------ Source material ------

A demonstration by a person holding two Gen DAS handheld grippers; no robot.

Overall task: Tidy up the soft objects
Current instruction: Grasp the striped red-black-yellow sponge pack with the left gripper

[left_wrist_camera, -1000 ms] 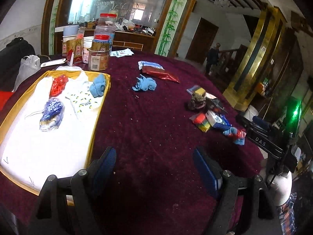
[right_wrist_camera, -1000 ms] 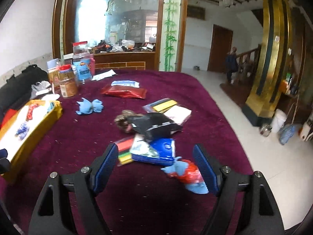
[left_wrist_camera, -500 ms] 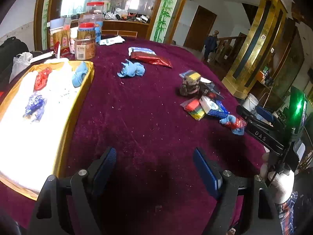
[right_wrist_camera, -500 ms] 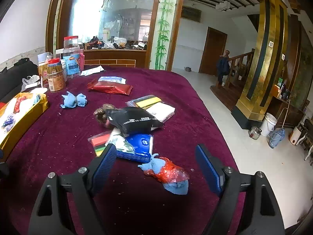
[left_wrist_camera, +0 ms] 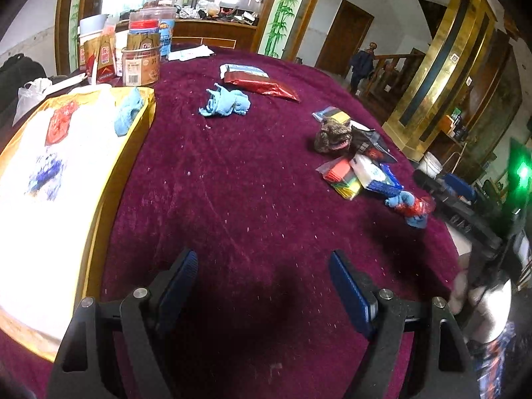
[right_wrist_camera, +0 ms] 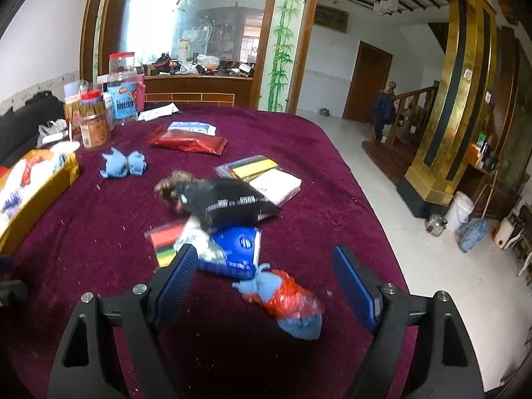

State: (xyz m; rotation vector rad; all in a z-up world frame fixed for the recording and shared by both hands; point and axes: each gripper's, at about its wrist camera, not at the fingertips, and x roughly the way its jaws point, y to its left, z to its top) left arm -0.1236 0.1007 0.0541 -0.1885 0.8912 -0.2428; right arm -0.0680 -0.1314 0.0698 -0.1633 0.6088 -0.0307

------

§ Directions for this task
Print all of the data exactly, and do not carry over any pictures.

§ Written answer
A demonstration by a person holding two Gen DAS handheld grippers; no robot.

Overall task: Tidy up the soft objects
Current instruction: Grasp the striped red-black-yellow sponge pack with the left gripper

[left_wrist_camera, -1000 ms] 
[right_wrist_camera, -1000 ms] 
[left_wrist_camera, -500 ms] 
[right_wrist_camera, -500 ms] 
[left_wrist_camera, +0 ms] 
[right_wrist_camera, +0 ms] 

State: (xyz m; rotation vector rad; all in a z-up world frame fixed for the recording and shared by both hands; point and axes: each gripper's, at about its wrist camera, not at the fingertips, and x roughly the way its jaws point, y to its left, z to its top) left arm -0.1236 0.1007 0.0541 -0.1885 0.8912 -0.2428; right arm -0.0680 -0.1314 0.0698 -0.1633 0.6088 -0.0307

No other output is needed; the exercise is complete.